The study demonstrates that interdisciplinary collaboration can indeed bring important insight into disease mechanisms.
The majority of PD cases are sporadic, and environmental factors, such as metal exposure, are thought to play an important role in the disease.
Coupling cellular studies with our biophysical approaches confirm the importance of studying the combined effect of multiple factors on protein biology.
In particular, the so-called hybrid quantum mechanical/molecular mechanics (QM/MM) simulation, whose relevance for molecular modeling has been recognized by a recent Nobel Prize in Chemistry, is arguably the method of choice to predict the complex interactions and spectroscopic properties of complex transition metal ions-based proteins such as copper(II) ions bound to alpha-synuclein. Accessing computational facilities as those we have in Juelich made the difference here: The results obtained by our QM/MM study required almost a dozen million processor hours on the JURECA supercomputers (http://www.fz-juelich.de/ias/jsc/EN/Expertise/Supercomputers/JURECA/JURECA_node.html).
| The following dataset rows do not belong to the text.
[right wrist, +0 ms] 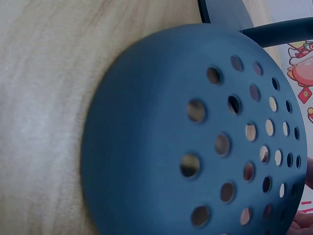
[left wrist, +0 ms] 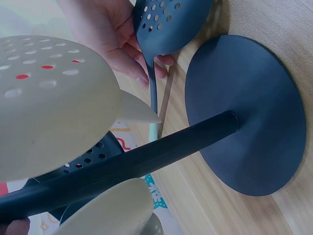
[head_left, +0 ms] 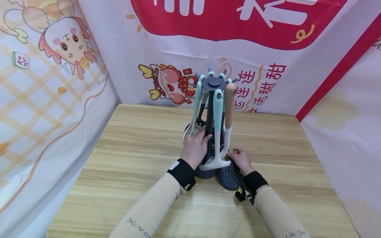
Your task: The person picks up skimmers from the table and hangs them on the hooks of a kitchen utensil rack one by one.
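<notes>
A dark upright utensil stand [head_left: 209, 112] with a hooked top and round base [left wrist: 264, 147] stands on the table. My left hand [head_left: 194, 147] grips its pole below the hanging utensils. Low at the right of the base, my right hand [head_left: 241, 160] holds a dark skimmer [head_left: 229, 177] by its neck, fingers curled there in the left wrist view. The skimmer's perforated bowl [right wrist: 161, 127] fills most of the right wrist view, and its mint handle is partly hidden. A mint-handled utensil with a white head [head_left: 216, 162] hangs at the stand's front.
Other utensils hang around the stand, among them a wooden-handled one [head_left: 230, 102] and a pale perforated one [left wrist: 49, 122]. The wooden table [head_left: 134, 142] meets a printed cloth backdrop [head_left: 125, 76] behind the stand, with more cloth at both sides.
</notes>
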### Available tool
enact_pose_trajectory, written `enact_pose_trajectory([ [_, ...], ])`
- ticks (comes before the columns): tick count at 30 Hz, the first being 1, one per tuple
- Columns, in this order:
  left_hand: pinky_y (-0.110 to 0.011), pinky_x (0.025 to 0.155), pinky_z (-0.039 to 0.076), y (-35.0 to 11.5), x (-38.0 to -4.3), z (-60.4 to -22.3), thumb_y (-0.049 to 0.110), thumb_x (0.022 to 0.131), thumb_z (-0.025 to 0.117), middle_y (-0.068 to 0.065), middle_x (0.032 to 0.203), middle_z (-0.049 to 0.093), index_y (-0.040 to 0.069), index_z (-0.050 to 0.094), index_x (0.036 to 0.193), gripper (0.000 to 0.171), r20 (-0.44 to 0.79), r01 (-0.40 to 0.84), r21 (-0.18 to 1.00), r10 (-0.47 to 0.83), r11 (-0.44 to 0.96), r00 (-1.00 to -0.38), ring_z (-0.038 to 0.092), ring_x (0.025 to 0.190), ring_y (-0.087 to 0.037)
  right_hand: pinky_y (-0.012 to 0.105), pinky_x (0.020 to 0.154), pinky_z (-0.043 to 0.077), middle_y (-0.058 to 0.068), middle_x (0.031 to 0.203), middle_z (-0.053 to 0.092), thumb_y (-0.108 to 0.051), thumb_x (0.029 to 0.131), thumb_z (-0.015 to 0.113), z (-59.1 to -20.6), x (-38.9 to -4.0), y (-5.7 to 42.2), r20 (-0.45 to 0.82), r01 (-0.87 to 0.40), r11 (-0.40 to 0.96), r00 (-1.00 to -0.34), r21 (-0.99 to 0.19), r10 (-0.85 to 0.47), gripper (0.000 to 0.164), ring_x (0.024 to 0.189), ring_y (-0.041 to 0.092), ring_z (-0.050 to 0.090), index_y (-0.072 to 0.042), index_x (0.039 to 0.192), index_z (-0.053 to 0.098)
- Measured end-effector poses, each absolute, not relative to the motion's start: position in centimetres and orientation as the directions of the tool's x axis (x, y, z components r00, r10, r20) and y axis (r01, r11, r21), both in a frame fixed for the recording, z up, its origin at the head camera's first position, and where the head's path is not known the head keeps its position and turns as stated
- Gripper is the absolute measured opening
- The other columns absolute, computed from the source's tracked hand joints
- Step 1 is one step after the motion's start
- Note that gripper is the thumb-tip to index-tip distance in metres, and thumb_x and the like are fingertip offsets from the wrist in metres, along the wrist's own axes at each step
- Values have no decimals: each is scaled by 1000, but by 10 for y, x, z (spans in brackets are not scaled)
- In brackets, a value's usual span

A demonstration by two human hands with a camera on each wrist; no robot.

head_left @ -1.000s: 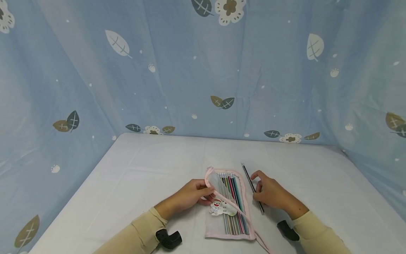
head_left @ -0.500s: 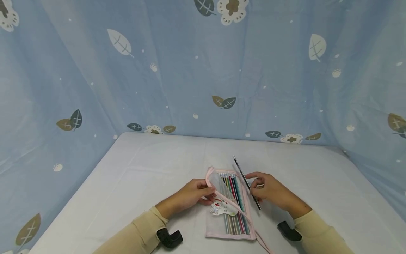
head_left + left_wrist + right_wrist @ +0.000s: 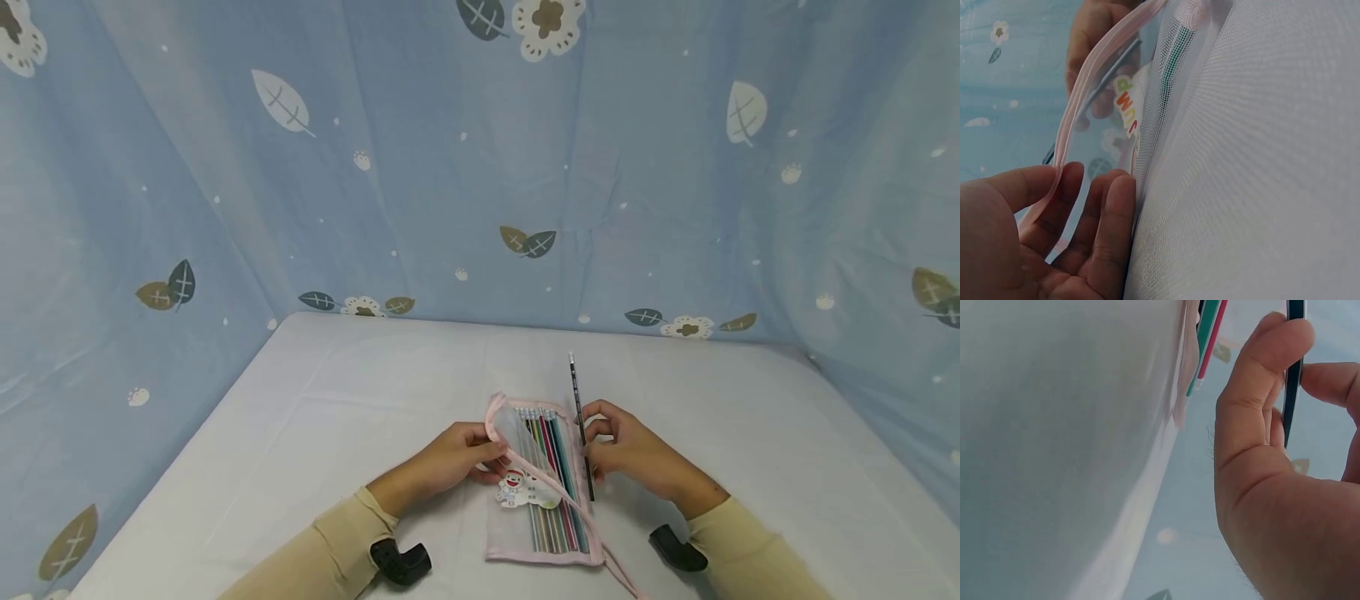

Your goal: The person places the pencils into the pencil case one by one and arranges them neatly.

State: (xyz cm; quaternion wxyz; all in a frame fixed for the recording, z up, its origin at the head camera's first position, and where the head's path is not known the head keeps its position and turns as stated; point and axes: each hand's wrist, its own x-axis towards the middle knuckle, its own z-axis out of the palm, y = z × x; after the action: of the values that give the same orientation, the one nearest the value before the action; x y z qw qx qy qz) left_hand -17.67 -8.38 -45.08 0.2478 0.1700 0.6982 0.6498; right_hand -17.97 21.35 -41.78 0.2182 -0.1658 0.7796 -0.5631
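A clear mesh pencil pouch (image 3: 506, 533) with pink edging lies on the table, several coloured pencils (image 3: 551, 450) side by side inside it. On its front is a cartoon label (image 3: 517, 490). My left hand (image 3: 461, 457) pinches the pouch's pink edge between thumb and finger and holds that flap lifted; the left wrist view shows the pinched edge (image 3: 1075, 119) close up. My right hand (image 3: 630, 450) pinches a dark pencil (image 3: 576, 392) along the pouch's right side, its white-tipped end pointing away from me. In the right wrist view thumb and fingers grip this pencil (image 3: 1295, 394).
The white tabletop (image 3: 360, 383) spreads around the pouch. A blue leaf-print curtain (image 3: 420, 167) hangs behind and at both sides. A pink strap (image 3: 617, 571) trails from the pouch towards the front edge. Each wrist bears a black device (image 3: 400, 564).
My right hand has picked the dark pencil up from the table and brought it left to the pouch's right edge, turning it more upright in view. My left hand has stayed in place.
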Motion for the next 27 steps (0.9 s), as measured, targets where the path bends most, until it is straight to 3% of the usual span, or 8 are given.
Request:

PD affects millions of people worldwide and has only symptomatic therapies at the moment. Thus, there is great need for studies aimed at elucidating the origin of the disease, such as the one now published by the German-Argentinian researchers, in order to bring us closer to the development of novel effective therapeutic strategies.
Villar-Piqué A., et al., Environmental and genetic factors support the dissociation between α-synuclein aggregation and toxicity. Proceedings of the National Academy of Sciences (PNAS) USA 2016. 113(42): E6506-E6515.